Crude oil prices continued to fall in Asia’s mid-morning trade on Sept. 6 as weaker-than-expected US jobs report raised near-term demand concerns.
The ICE, November Brent futures contract, was down 99 cents (1.36 percent) from its previous closing of $71.62/b at 10:49 a.m. Singapore time (0249 GMT), while the NYMEX October light sweet crude jobs contract was down 91 cents (1.31 percent) at $68.38/b.
Both indicators fell after US Department of Labour data issued late September 3 showed nonfarm payrolls increased by 235,000 jobs in August, down dramatically from 1.05 million in July and considerably below market estimates of the growth of more than 700,000.
“I think sentiments are largely following through from the US August jobs report, which underperformed expectations by a wide margin,” IG stock market strategist Yeap Jun Rong told S&P Global Platts Sept. 6. “This highlights that COVID-19 is having a larger near-term impact on recovery than many expected.”
According to ANZ Research analysts, the reduction in US hiring aroused fears that the delta variant was having an influence on the US economy, which would eventually affect demand.
Meanwhile, in the aftermath of Hurricane Ida, producers in the Gulf of Mexico were working to restore production capacity.
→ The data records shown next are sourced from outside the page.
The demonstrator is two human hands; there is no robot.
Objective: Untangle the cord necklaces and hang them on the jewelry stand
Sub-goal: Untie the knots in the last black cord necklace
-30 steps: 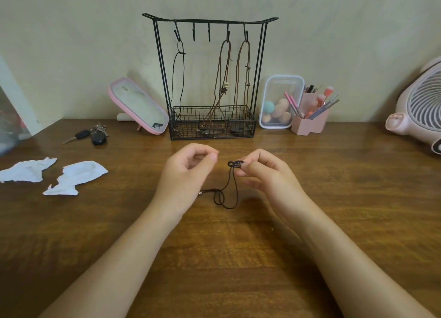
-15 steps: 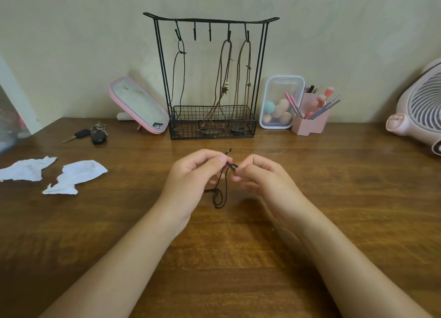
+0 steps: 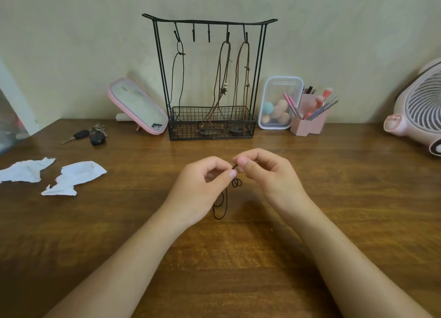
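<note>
A thin black cord necklace (image 3: 220, 206) hangs in loops between my hands, just above the wooden table. My left hand (image 3: 202, 186) pinches the cord near its top with thumb and forefinger. My right hand (image 3: 267, 174) pinches the same knotted end right beside it, fingertips almost touching. Behind them stands the black wire jewelry stand (image 3: 210, 79) with a basket base. One black cord (image 3: 177, 79) hangs from its left hook and two brown cord necklaces (image 3: 235, 79) hang from the right hooks. The two middle hooks are bare.
A pink mirror (image 3: 137, 106) leans left of the stand, with keys (image 3: 91, 135) and torn white paper (image 3: 71, 177) further left. A clear box of sponges (image 3: 278, 103) and a pink brush holder (image 3: 307, 122) stand to the right. A pink fan (image 3: 420, 110) sits at the right edge.
My hands have come together, and my left hand has taken hold of the cord's top end next to my right. The hanging loops have bunched up shorter beneath my fingers.
</note>
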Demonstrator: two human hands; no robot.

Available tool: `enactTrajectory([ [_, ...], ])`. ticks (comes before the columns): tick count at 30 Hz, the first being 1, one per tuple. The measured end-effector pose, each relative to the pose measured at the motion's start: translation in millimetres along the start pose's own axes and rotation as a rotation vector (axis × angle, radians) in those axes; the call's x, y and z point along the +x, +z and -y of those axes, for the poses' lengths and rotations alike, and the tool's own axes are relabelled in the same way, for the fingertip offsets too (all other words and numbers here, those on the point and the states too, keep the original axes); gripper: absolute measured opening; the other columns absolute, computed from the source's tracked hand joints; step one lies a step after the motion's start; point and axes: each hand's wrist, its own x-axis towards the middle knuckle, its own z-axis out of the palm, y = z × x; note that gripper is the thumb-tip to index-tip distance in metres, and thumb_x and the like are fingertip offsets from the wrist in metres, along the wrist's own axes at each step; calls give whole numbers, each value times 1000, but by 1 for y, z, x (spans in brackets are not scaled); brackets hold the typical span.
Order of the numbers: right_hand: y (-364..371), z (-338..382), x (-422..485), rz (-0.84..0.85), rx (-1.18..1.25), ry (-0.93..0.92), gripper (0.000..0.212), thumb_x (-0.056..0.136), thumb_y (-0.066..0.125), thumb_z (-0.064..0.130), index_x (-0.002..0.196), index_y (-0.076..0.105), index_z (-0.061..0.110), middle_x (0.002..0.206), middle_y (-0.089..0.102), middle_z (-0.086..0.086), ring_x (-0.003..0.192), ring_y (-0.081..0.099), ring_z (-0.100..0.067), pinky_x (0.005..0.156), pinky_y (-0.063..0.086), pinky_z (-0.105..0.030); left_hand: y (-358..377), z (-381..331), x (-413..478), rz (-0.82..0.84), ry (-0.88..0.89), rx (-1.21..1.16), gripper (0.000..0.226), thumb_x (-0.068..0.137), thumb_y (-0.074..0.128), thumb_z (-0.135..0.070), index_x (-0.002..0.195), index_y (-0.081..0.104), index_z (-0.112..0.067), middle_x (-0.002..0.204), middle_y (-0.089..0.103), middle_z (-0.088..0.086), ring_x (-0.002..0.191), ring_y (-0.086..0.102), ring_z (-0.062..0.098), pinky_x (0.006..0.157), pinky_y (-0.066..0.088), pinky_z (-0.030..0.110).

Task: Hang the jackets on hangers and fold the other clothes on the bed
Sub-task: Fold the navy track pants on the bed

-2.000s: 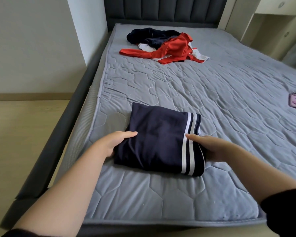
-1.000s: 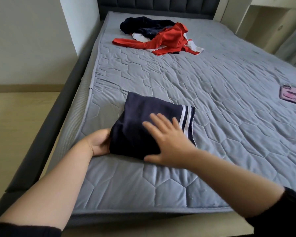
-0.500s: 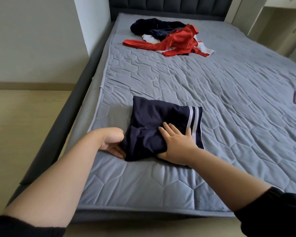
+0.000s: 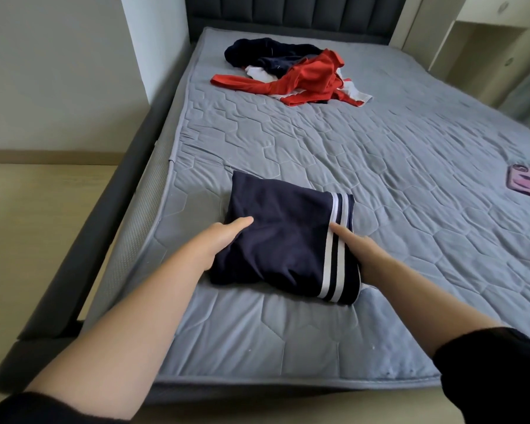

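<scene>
The folded navy garment (image 4: pixel 276 237), white stripes along its right edge, lies on the near left part of the bed (image 4: pixel 395 154), a compact bundle a little in from the near edge. We hold it from both sides. Our left hand (image 4: pixel 219 240) has its thumb laid over the left edge and our right hand (image 4: pixel 360 250) has its thumb on the striped band. The other fingers of both hands are tucked under the cloth, out of sight, so we read this as a grip from two sides, not a flat press. We judge that this piece's fold is as good as finished, and that the step in hand is squaring or lifting the bundle to set it aside. The next move calls for keeping both sides level so the layers do not slide open. Then we let go and reach to the loose pile of red, white and dark clothes (image 4: pixel 291 75) near the headboard (image 4: pixel 288 10), well apart from the bundle and not yet sorted. A pink phone (image 4: pixel 528 185) lies far to the right.
</scene>
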Motion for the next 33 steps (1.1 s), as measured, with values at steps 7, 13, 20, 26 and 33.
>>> enactTrajectory([
  [7,7,7,6,179,123,78,38,78,73,40,104,68,13,92,75,-10,78,73,-24,56,57,-31,9,1,3,133,0,-358,20,85,59,-27,91,70,-11,77,73,9,71,68,23,65,50,27],
  [13,22,80,60,149,121,-114,22,86,66,29,99,67,12,81,75,-8,68,73,-22,51,55,-27,-3,-56,53,27,164,-423,17,83,56,-20,72,67,-11,60,68,6,53,65,20,54,49,21],
  [20,35,132,101,199,156,-107,24,84,64,24,102,69,8,91,75,-11,77,73,-26,57,56,-30,-23,-91,86,18,121,-501,19,81,54,-18,75,68,-8,62,68,7,51,66,19,56,50,22],
  [26,47,191,61,206,157,4,22,85,63,23,101,69,8,90,75,-11,75,73,-26,65,52,-33,-48,-153,39,-25,9,-508,16,79,56,-17,77,70,-9,66,69,8,53,67,20,57,50,23],
  [33,84,285,-35,254,101,130,21,88,64,22,104,66,8,89,75,-11,75,73,-25,63,51,-34,-122,-250,-57,-84,32,-366,24,80,73,-29,101,68,-17,82,75,1,71,71,18,55,51,23],
])
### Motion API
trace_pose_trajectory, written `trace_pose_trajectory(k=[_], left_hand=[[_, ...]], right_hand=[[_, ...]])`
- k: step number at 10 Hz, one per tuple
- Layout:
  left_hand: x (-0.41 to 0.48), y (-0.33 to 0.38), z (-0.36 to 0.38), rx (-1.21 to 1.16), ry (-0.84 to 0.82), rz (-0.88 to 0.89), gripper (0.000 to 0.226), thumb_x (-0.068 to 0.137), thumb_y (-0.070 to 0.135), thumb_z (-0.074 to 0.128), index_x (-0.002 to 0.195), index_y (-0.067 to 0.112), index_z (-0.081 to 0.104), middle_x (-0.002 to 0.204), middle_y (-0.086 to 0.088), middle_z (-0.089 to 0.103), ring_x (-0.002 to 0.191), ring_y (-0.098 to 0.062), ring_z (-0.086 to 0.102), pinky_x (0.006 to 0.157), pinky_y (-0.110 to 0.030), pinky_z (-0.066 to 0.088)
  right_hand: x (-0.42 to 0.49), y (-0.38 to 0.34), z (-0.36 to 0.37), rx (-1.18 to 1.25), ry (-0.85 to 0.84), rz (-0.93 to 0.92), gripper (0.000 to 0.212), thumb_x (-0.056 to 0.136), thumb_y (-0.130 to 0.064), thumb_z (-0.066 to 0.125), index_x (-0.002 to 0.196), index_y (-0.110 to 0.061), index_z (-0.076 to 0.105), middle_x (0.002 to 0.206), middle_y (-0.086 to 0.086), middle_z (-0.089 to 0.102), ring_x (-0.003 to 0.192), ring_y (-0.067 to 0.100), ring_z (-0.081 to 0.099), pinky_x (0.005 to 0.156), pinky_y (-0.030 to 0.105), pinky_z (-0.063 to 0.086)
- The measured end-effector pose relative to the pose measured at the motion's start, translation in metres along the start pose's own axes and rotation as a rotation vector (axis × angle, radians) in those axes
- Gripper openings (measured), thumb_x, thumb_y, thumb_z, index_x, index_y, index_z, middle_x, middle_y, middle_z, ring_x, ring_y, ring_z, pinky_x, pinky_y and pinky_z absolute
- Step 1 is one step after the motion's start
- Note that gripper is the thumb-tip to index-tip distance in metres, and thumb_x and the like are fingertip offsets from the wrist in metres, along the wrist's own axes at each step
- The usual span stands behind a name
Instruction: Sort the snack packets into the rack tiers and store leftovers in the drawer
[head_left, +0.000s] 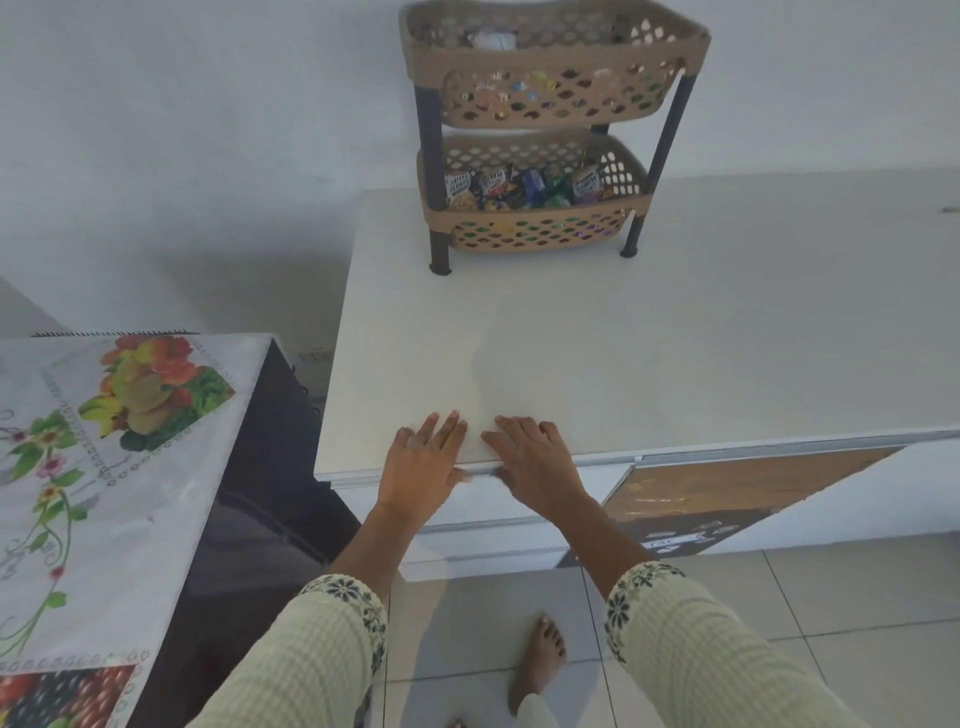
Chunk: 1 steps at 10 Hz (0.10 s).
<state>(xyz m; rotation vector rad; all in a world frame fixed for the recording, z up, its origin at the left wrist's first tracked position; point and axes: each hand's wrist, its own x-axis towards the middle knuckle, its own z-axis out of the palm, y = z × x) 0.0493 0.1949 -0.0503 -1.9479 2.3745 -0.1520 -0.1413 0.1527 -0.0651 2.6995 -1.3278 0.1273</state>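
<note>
Two hands (478, 457) flat on counter (675, 338); one two-tier rack (545, 130).

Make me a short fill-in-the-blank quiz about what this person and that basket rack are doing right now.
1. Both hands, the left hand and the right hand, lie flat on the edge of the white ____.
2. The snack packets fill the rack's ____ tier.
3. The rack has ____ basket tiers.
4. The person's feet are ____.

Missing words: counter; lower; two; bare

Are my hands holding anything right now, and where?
No packet. Both the left hand and right hand rest flat on the counter edge, thumbs under the lip above the drawer.
</note>
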Motion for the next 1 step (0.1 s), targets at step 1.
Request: trace_pose_trajectory(k=[1], left_hand=[[0.008, -0.0096, -0.0147, -0.037, 0.025, 0.06, 0.06, 0.097, 0.056, 0.037, 0.137, 0.014, 0.049, 0.149, -0.004, 0.046, 0.13, -0.024, 0.051, 0.096, -0.04, 0.044]], right_hand=[[0.0046, 0.0086, -0.0134, 0.098, 0.059, -0.077, 0.039, 0.082, -0.048, 0.067, 0.106, -0.017, 0.067, 0.11, 0.003, 0.068, 0.091, 0.025, 0.064, 0.071, 0.035, 0.051]])
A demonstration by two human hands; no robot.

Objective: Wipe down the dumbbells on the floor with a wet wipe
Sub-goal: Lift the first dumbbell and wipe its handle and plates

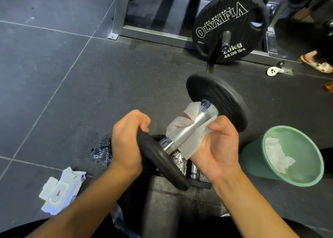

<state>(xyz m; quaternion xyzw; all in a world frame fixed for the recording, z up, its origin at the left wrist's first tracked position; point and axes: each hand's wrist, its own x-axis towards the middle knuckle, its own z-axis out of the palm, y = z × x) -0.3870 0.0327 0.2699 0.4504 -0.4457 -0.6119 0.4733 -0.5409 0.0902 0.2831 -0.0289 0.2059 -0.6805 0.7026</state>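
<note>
I hold a dumbbell [185, 129] with a knurled silver handle and two black round plates, tilted above the floor. My left hand [126, 142] grips the rim of the near plate [160, 158]. My right hand [218, 147] holds a white wet wipe [191, 142] cupped under and around the handle, thumb up beside it. The far plate [219, 97] points away to the upper right. Another dumbbell [194, 171] lies on the floor beneath, mostly hidden.
A green bin [306, 182] with used wipes lies tipped at the right. An opened wipe pack [61, 189] lies at lower left, near a wet patch [102, 149]. A 20 kg Olympia plate [230, 25] on a barbell and a rack frame [119, 12] stand behind. Someone's sandalled foot [317, 63] is at far right.
</note>
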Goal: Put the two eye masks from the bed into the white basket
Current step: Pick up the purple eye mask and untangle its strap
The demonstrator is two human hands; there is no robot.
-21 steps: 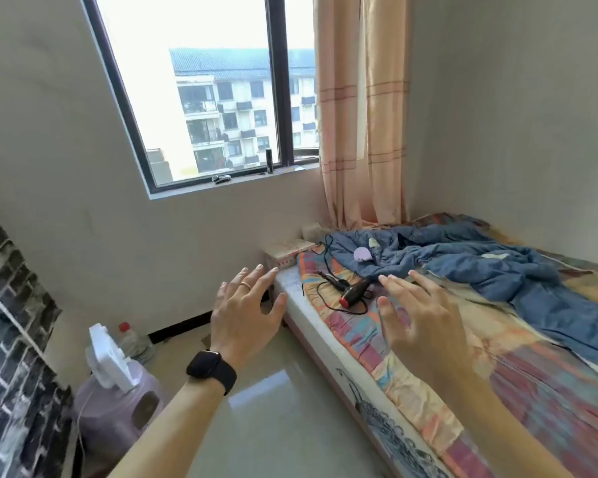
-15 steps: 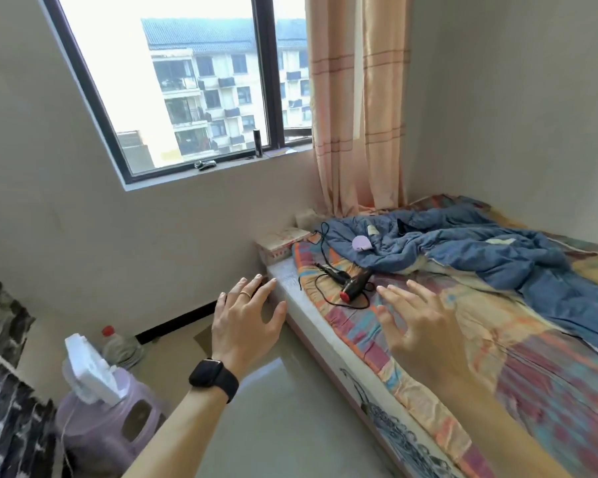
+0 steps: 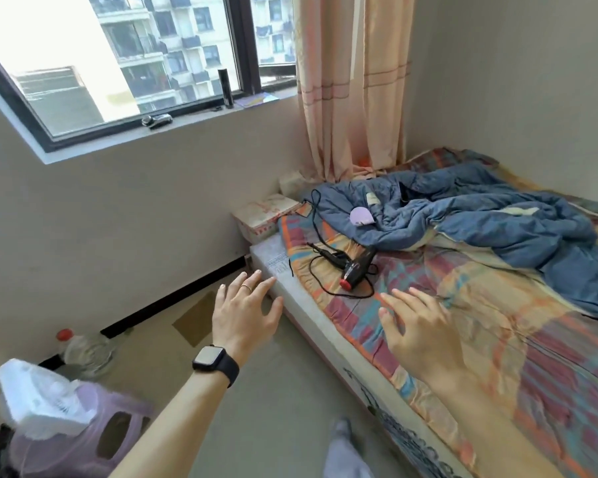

While operations were mostly unaffected by the hurricane, analysts say there has been a little recovery in the Gulf of Mexico’s oil output.
On September 3, the US Bureau of Safety and Environmental Enforcement stated that 82.72 percent of Gulf of Mexico crude output was still down, down from 85.89 percent on September 5. “A supporting factor for crude oil this week would be the carry-over effects of supply destruction caused by Hurricane Ida and may keep prices elevated over the week,” Philip Futures analysts said in a note on Sept. 6.
With 1.7 million b/d of offshore production yet to come back on stream. Most of Louisiana’s refining industry was debilitated by flooding, they added that US crude and product stockpiles were expected to fall.